In the event Spain and Portugal divided almost all of South America between, them but in the sixteenth century the French also had commercial and colonial ambitions in Brazil. Robert Knecht tells the stories of two French expeditions that ended in disaster.

France is not normally associated with the European discovery and settlement of Latin America. In 1493, the year after Columbus’s first voyage to the West Indies, the Spanish Pope Alexander VI promulgated the bull Inter Caetera that ceded to Ferdinand and Isabella, the ‘Catholic Kings’ of Aragon and Castile, rights to all lands situated west of a north-south line drawn 100 leagues (or 300 miles) west of the Azores and the Cape Verde Islands. The Portuguese king, Manuel I, objected and, as a result, under the Compromise of Tordesillas the dividing line of longitude was shifted further west to 46o 37' West, thus giving Brazil (soon to be discovered) to Portugal. 

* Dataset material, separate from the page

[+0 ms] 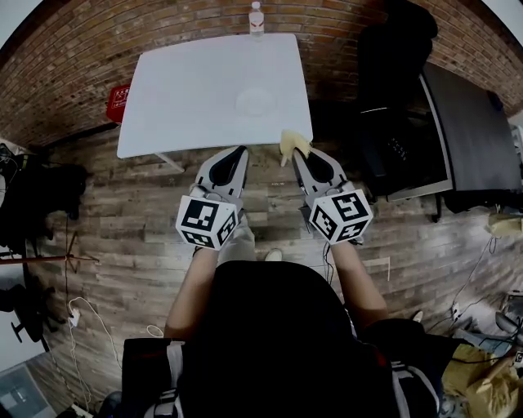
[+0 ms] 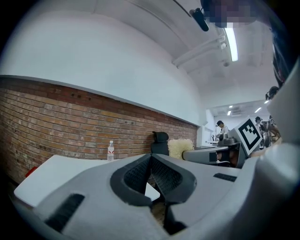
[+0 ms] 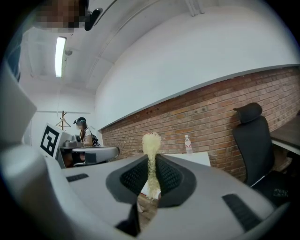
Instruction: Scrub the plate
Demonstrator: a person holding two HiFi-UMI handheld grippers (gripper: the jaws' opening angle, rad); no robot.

At this stage the French crown seems to have had no interest in the New World, focusing instead its trading ambitions on the Mediterranean and the Middle East. This is surprising as France had an extensive Atlantic coastline and a seagoing tradition. In fact, despite royal indifference, several Frenchmen did reach Brazil around 1500 and began a lively trade with the Indians. They brought back to France quantities of what came to be called brazil wood, from which valuable red and purple dye for cloth was produced, and exotic animals, like monkeys and parrots. Some even settled in Brazil and picked up enough of the native language to be able to act as interpreters for their compatriots. They became known as truchements (people who intervene).